== Data under study ==
--

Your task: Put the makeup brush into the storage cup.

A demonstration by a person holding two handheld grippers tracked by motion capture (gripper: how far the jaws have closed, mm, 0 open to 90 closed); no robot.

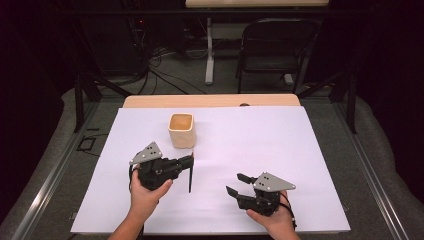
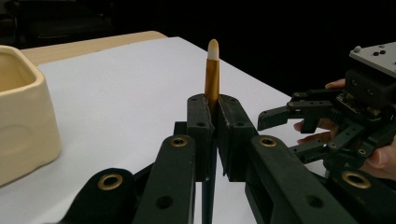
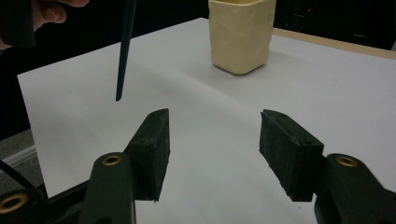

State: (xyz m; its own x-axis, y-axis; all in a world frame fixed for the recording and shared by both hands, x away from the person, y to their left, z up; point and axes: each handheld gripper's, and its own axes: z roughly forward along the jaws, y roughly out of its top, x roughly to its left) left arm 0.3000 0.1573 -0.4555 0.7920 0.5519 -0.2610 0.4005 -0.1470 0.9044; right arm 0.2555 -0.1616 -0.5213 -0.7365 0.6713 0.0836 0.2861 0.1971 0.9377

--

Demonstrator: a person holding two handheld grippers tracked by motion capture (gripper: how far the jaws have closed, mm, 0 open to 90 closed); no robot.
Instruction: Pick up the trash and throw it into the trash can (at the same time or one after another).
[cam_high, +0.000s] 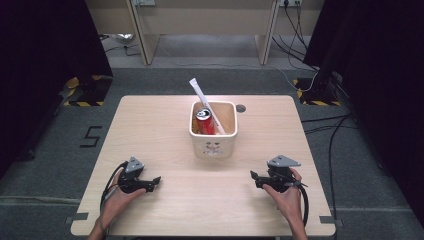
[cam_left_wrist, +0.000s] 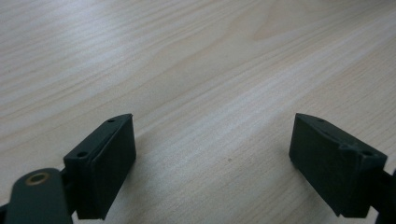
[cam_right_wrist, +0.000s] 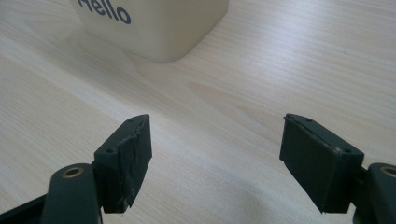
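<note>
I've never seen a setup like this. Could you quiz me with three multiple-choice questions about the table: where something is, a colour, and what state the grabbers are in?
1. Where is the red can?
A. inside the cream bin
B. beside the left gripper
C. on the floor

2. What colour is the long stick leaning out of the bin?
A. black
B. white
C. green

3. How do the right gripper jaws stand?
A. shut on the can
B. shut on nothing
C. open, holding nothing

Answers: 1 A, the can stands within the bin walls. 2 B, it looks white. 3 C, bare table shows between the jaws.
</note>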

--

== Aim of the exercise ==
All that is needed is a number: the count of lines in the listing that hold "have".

== Task result ==
2